- _What the exercise asks_
Lines outside the range are not wanted. Give again exactly the lines between the line holding "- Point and" and the line holding "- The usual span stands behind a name", inclusive, from the listing below.

• • • • •

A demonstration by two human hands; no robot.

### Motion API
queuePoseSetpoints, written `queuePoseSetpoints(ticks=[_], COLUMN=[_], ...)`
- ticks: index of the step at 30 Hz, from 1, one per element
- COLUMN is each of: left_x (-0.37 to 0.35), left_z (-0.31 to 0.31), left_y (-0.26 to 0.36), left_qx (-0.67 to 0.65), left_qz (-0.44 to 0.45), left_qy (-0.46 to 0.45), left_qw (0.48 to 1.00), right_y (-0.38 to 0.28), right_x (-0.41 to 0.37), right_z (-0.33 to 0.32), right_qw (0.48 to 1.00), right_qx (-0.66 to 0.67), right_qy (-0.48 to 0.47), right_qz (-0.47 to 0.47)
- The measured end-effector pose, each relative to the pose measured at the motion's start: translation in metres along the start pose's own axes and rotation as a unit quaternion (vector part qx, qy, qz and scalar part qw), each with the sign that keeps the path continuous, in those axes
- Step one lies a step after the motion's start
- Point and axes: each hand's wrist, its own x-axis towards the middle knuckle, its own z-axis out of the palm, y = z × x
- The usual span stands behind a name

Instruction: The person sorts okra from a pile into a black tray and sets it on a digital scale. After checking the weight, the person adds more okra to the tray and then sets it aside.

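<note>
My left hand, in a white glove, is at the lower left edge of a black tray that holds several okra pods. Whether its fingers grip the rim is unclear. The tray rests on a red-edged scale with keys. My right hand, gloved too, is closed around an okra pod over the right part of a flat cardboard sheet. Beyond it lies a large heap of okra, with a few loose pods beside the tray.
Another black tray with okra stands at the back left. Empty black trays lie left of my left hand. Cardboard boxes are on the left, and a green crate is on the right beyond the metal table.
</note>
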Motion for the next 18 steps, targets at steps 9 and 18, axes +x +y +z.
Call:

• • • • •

- _Expected output_
- Point and axes: each hand's wrist, its own x-axis towards the middle knuckle, its own z-axis out of the palm, y = z × x
- The usual span stands behind a name

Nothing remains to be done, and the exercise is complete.